No todos recuerdan cuando se enteraron de la existencia de ese hecho irremediable al que todos estamos condenados. La muerte se experimenta cuando uno la vive como una experiencia cercana.

Yo puedo decir, en lo estrictamente personal, que desde niño supe de su brutal cercanía pues viví durante mi infancia cerca del cementerio Corazón de Jesús en Maracaibo

Pero, además, fue una experiencia cercana, pues perdí a mis dos compañeros de juegos infantiles, de apenas 8 y 10 años de edad. Uno se llamaba Adán, murió un Jueves Santo, ahogado en una playa; y el otro se llamaba Alirio, falleció infestado de tétanos.

Después ha sido toda una secuencia de muertes cercanas que han hecho del duelo una situación permanente: mi hermano, mi madre, mi padre, mi mejor amigo y otros.

Ahora ha hecho presencia en nuestras vidas un virus de alta letalidad: el covid-19. Y, con él,  la muerte se ha convertido en una experiencia cercana para todos.

Así que a la crisis general de sociedad en la que nos instaló el régimen, incluso, mucho antes de que Chávez dejara a Maduro en el poder, sobrevino el covid para decirnos que estábamos mucho peor de lo que la realidad nos señalaba todos los días, y que el problema que se nos había instalado borraba definitivamente los límites entre la vida y la muerte.

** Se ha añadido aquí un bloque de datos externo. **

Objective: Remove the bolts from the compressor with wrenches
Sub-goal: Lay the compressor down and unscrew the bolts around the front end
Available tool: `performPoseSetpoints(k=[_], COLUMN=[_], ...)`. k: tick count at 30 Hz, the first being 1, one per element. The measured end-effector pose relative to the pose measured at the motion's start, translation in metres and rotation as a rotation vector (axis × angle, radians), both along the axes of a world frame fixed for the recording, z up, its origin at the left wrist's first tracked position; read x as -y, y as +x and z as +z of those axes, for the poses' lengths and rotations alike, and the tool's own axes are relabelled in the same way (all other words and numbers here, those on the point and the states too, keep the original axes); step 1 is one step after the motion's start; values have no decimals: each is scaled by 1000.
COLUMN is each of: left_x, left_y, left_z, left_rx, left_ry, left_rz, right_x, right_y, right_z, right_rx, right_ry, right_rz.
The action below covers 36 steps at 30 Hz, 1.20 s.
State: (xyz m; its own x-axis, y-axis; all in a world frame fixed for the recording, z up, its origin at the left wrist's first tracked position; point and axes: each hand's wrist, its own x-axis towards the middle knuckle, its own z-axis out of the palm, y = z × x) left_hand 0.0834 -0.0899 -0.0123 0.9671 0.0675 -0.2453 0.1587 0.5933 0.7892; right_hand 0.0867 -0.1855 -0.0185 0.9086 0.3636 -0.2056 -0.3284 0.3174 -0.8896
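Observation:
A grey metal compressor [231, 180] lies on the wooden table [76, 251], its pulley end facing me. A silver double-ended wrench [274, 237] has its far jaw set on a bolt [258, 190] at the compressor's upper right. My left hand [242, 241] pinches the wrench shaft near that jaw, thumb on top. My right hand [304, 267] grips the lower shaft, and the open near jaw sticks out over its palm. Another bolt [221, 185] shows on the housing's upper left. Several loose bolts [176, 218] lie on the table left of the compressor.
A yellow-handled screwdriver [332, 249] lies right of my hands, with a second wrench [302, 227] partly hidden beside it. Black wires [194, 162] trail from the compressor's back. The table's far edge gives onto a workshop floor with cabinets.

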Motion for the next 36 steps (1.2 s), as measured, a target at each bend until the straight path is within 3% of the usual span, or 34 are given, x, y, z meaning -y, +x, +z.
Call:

La muerte dejó de ser algo que le ocurría a los demás. Los que aseguraban que se estaba administrando la pandemia de manera eficiente han demostrado una vez más su incompetencia para manejar los riesgos que advienen no solo con la presencia del coronavirus, sino con todo evento crítico que termina desbordando la validez institucional y el desempeño del régimen para manejar con eficiencia la crisis. Y así ha pasado con todo.

Ahora, todos estamos conmocionados porque se ha producido la muerte de gente cercana, ya no son cifras y gente sin rostro que se anuncian en los informes fríos de los hermanos Rodríguez; ahora, en cualquier momento alguien nos informa de la muerte de un amigo, de un vecino, de un deportista famoso, de cientos de médicos, algunos muy conocidos, de familiares, es decir, de gente cercana.

Hasta en la cúpula del gobierno la muerte ha tocado sus puertas y ha empezado a sentir los estragos de la enfermedad. Diosdado Cabello, Tareck el Aissami, Jorge Rodríguez, el Potro Álvarez, Héctor Rodríguez, una docena de alcaldes y gobernadores, miembros de la Fuerza Armada, hasta llegar a la muerte de Darío Vivas.

El presidente por ahora no se ha contagiado. Parece cuidarse en extremo, hasta el punto de que en estos días confesó que para tener sexo con su mujer se hace primero la prueba PCR.

Pero la muerte nos amenaza. Esta allí y nosotros indemnes frente a ella, con un gobierno al que parece no interesarle la vida de sus gobernados.

Y de verdad, creo que como todo el mundo, yo confieso que le temo. Le temo de verdad a eso que es justamente esta certidumbre que es la muerte y que es la no-dimensión.

Ella, como alguna vez escribió alguien que ahora no recuerdo, significa no estar en ningún lado, en ninguna parte. Uno con ella no está escondido, uno no está durmiendo, uno no está en otra habitación… Simplemente uno deja de estar y lo que es peor, uno  no volverá a estar en ninguna parte.